> [Task to complete] Nothing past the line containing "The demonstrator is" belongs in the output. Copy exactly every line of the data below from the first up to and including it.

> [Source material]
======
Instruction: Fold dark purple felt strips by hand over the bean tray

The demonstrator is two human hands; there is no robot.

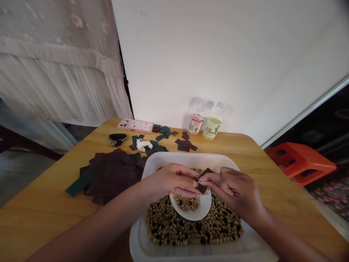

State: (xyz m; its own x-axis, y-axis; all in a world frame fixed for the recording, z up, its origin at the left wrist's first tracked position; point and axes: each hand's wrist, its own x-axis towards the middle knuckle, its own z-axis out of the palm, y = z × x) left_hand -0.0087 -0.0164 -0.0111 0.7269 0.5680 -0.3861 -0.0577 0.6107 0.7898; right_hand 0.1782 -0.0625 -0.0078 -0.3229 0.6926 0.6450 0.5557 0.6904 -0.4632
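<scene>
Over a white plastic tub (139, 222), my left hand (177, 182) and my right hand (231, 185) meet with closed fingertips on one small dark brown square piece (202, 188). Whether it is paper, leather or cloth I cannot tell. Beneath my hands a white bowl (203, 209) holds some pale beads and sits on a layer of pale and black beads (191, 233) in the tub. A heap of dark brown square pieces (111, 174) lies left of the tub, with a long dark green strip (79, 183) at its edge.
Two clear bottles, one with a red-white label (195, 124) and one with greenish liquid (213, 125), stand by the wall. A pink phone (135, 125), keys (116, 139), a crumpled tissue (144, 145) and scattered pieces (163, 133) lie near the wooden table's (62, 214) back. An orange stool (305, 162) is at right.
</scene>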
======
> [Your solution]
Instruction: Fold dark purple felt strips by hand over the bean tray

The demonstrator is two human hands; there is no robot.

Nothing else remains for this exercise.